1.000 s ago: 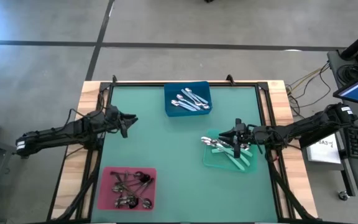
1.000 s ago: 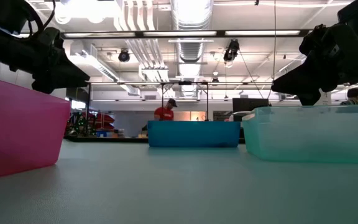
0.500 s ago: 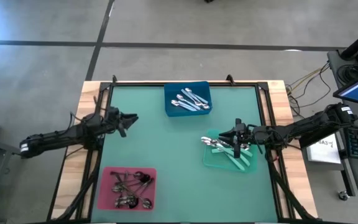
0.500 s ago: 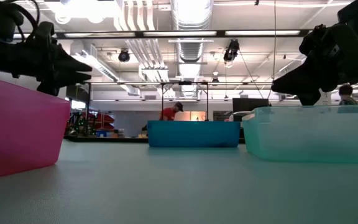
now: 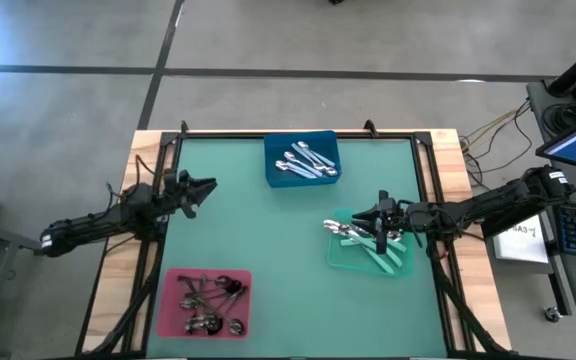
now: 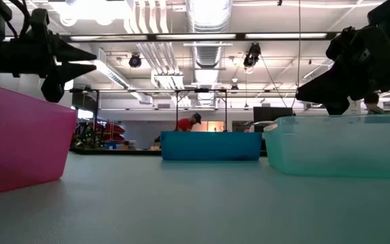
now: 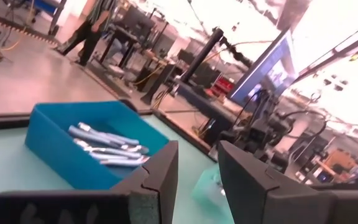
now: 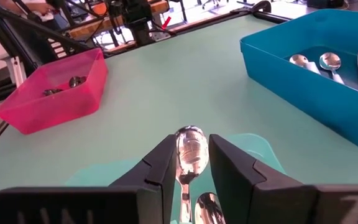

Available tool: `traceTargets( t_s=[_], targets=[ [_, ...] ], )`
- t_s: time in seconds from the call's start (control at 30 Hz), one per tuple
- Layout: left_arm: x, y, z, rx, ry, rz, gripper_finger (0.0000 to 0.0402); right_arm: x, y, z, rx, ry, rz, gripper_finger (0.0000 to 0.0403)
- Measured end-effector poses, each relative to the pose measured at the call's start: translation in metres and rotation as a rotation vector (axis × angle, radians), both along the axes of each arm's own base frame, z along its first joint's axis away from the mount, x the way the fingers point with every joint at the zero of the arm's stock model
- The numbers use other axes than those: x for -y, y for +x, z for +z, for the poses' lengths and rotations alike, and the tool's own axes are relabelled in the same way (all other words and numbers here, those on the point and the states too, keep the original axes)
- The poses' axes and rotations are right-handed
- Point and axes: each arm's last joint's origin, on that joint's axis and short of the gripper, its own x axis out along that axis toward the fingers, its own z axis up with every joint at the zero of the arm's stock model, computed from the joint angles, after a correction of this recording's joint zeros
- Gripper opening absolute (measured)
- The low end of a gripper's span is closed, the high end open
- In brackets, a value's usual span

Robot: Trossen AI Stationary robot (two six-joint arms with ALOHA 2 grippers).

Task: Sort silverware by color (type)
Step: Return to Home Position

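Spoons (image 5: 306, 162) fill the blue tray (image 5: 275, 148), green tray (image 5: 343, 258) and pink tray (image 5: 173, 290).

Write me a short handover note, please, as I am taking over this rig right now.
Left gripper: open and empty, above the left edge of the mat.
Right gripper: over the green tray, with a spoon bowl right at its tip. Whether it grips the spoon is unclear.
Spoons: light ones in the blue tray, dark-handled ones in the pink tray, teal-handled ones in the green tray.
Done: no spoon shows loose on the mat.
Left: check that the right gripper is free, then bring both arms home.
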Motion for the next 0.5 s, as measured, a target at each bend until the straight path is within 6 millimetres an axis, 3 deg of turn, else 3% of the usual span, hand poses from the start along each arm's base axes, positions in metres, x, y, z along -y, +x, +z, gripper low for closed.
traceTargets(
  t_s=[0.5],
  targets=[
    [-0.0001,0.0006,0.0002,-0.001,0.000,0.000,0.0098,0.0000,0.0000,0.0003,0.003,0.001,0.000,0.0076]
  ],
)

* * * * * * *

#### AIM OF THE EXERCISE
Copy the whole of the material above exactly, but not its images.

#### ANSWER BELOW
1.000 s ago: 
1.000 s ago: 
0.500 s ago: 
0.500 s ago: 
now: 
now: 
now: 
now: 

Available tool: `traceTargets( t_s=[_], targets=[ [_, ...] ], )`
- t_s: time in seconds from the call's start (control at 30 Hz), one per tuple
- Layout: left_arm: x, y, z, rx, ry, rz, gripper_finger (0.0000 to 0.0402); right_arm: x, y, z, rx, ry, rz, gripper_finger (0.0000 to 0.0403)
- Measured end-effector poses, each relative to the pose measured at the call's start: translation in metres and rotation as a rotation vector (axis × angle, radians), both along the axes of each arm's own base frame, z along its first joint's axis away from the mount, x the way the fingers point with every joint at the zero of the arm's stock model
- The numbers use other axes than those: x for -y, y for +x, z for +z, for the poses' lengths and rotations alike, and the tool's own axes are relabelled in the same way (all other words and numbers here, those on the point and the states too, keep the original axes)
- The poses' axes and rotations are right-handed
- Point and axes: each arm's last joint's origin, on that joint's axis and short of the gripper, its own x axis out along that axis toward the fingers, its own z axis up with every joint at the zero of the arm's stock model, computed from the joint angles, after a correction of this recording's joint zeros
- Gripper opening absolute (measured)
- The low end of a gripper's span is closed, the high end open
- In brackets, a value's usual span

Robot: Trossen AI Stationary robot (two six-joint arms with ALOHA 2 grippers).

Task: Sort silverware by color (type)
Step: Return to Home Position

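Spoons (image 5: 306, 162) fill the blue tray (image 5: 275, 148), green tray (image 5: 343, 258) and pink tray (image 5: 173, 290).

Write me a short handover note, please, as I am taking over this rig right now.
Left gripper: open and empty, above the left edge of the mat.
Right gripper: over the green tray, with a spoon bowl right at its tip. Whether it grips the spoon is unclear.
Spoons: light ones in the blue tray, dark-handled ones in the pink tray, teal-handled ones in the green tray.
Done: no spoon shows loose on the mat.
Left: check that the right gripper is free, then bring both arms home.
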Motion for the next 0.5 s, as measured, a target at each bend until the straight path is within 6 millimetres an axis, 3 deg of turn, else 3% of the usual span, hand poses from the start along each arm's base axes, positions in metres, x, y, z along -y, +x, +z, gripper low for closed.
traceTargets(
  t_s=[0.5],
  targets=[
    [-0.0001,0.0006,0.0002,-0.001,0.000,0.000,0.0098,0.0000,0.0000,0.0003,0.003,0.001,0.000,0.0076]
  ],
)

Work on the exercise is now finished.